|
Chapitre VI
Les facteurs
classiques sont impuissants à résoudre la difficulté
générale d’ordre philosophique relative à l’évolution
qui, du simple fait sortir le complexe et du moins fait sortir le plus
Cette difficulté avait été totalement
négligée ou esquivée par le transformisme classique. Elle
est cependant tout à fait redoutable.
« L'apparition spontanée » de formes supérieures aux
formes originelles est une pure impossibilité, impossibilité scientifique
et impossibilité philosophique.
On ne peut échapper au dilemme suivant : ou l'évolution n'existe
pas — ou elle implique une « immanence potentielle » dans
l'univers évoluant.
L'évolution étant démontrée, nous devons forcément
admettre que toutes les transformations progressives complexes réalisées
se trouvaient en puissance dans la forme ou dans les formes élémentaires
primitives.
Cela ne veut nullement dire que l'évolution, telle qu'elle a été
réalisée, était en germe dans telle forme primitive, comme
l'être vivant est d'abord en germe dans l'oeuf qui doit lui donner naissance.
Cette finalité préétablie semble infiniment peu probable.
Cela veut dire simplement que la forme primitive avait en elle toutes les potentialités,
celles qui ont été réalisées et, celles qui ne l'ont
pas été, dans le passé, le présent et le futur.
Quel est, dans cette conception philosophique, le rôle assigné
aux facteurs classiques de l'évolution ?
Simplement celui de facteurs secondaires et accessoires.
Ils ont joué un rôle évident ; ils ont imposé à
l'évolution un rythme particulier, et l’ont favorisée ;
mais ils ne l'ont pas produite.
On pourrait à la rigueur supposer l'évolution se faisant sans
l'intervention de la sélection ou de l'adaptation ; on ne conçoit
plus l'évolution se faisant par leur seul jeu.
Telle est la constatation capitale qui s'impose irrésistiblement.
Ainsi donc, le naturalisme classique, après un très long chemin,
vainement battu dans tous les sens, se trouve ramené, bon gré
mal gré, à la recherche de la cause première qu'il prétendait
esquiver.
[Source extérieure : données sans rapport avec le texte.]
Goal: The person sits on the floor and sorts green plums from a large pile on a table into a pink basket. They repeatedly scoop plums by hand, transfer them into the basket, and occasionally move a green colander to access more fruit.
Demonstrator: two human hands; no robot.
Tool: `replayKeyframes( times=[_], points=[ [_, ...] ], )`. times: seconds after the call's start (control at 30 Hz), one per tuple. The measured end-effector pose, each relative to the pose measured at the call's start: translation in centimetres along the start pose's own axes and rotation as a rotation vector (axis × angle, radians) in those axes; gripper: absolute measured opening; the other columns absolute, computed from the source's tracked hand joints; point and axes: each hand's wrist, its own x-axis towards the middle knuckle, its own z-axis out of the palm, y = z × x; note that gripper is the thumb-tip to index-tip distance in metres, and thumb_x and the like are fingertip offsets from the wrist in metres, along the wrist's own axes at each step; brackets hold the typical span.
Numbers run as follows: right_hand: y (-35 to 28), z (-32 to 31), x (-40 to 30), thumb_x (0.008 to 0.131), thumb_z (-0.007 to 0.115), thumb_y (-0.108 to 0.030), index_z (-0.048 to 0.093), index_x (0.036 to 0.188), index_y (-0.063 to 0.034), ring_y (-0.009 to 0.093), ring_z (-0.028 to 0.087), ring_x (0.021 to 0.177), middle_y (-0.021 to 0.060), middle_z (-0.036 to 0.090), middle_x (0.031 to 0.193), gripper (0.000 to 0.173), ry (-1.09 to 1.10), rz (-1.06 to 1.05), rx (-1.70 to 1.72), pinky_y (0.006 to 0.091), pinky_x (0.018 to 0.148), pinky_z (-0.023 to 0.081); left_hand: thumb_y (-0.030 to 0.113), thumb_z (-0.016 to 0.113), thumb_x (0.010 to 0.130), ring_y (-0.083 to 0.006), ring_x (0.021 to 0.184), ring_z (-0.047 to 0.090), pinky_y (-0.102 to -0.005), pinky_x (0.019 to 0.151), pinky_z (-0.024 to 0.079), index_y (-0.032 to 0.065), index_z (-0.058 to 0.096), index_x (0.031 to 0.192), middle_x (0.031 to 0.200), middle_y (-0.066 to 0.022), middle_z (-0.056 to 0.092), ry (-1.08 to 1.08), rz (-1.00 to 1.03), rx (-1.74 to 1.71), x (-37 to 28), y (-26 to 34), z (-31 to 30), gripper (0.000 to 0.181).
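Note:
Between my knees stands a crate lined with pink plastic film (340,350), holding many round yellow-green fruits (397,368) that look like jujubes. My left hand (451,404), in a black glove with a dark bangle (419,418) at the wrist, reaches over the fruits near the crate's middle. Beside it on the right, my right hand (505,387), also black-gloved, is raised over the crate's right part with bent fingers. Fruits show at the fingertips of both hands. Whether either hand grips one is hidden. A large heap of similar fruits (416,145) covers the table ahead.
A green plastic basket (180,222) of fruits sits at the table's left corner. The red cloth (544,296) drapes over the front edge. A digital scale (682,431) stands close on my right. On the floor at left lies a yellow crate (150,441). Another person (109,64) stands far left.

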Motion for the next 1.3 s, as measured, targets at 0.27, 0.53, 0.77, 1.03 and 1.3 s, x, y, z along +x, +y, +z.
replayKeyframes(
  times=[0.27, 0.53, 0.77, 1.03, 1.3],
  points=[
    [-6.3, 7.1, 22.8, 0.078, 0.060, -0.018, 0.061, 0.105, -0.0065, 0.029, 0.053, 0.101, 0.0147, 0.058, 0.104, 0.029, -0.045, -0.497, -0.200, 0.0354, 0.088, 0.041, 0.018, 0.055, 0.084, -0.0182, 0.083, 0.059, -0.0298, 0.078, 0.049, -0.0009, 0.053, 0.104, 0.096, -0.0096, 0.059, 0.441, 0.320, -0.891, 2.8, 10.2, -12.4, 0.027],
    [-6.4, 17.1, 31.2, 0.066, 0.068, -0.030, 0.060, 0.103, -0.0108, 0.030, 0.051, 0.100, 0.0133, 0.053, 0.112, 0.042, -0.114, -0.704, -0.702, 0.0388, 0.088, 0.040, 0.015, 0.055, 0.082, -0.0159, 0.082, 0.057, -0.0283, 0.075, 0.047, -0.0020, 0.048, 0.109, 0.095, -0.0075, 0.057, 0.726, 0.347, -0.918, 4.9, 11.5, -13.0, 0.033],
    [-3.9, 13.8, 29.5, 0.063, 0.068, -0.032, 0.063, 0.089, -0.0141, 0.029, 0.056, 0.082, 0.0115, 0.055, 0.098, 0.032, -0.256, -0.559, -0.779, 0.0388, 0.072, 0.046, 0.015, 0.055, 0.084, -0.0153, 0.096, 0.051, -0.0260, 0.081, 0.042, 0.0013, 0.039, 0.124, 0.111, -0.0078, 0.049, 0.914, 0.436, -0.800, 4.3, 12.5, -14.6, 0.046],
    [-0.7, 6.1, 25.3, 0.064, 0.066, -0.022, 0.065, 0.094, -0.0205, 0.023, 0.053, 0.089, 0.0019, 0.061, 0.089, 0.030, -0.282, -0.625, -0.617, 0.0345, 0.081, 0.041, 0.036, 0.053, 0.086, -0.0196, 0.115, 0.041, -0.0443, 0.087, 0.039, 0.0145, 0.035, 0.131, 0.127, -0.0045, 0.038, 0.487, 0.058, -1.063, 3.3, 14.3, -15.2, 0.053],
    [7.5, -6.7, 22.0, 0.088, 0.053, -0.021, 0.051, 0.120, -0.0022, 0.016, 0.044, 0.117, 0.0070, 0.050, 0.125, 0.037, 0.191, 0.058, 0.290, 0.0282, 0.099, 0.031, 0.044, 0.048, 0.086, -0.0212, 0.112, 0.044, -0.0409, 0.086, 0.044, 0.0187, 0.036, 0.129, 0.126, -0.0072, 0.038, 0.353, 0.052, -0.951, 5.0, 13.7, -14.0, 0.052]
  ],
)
Son impuissance avérée à trouver les facteurs
essentiels de l'évolution ne lui permet plus de faux-fuyants.
Fiske disait que le transformisme avait remis dans le monde autant de «
téléologie » qu'il en avait enlevé. Cette formule
n'est pas heureuse, parce qu'elle implique une sorte de finalité qui
fixerait arbitrairement, d'avance, le sens de l'évolution.
Mais ce qui est indubitable, ce qui résulte clairement de l'examen approfondi
du transformisme, c'est la conclusion suivante :
L'évolutionnisme ne peut pas se passer de la philosophie.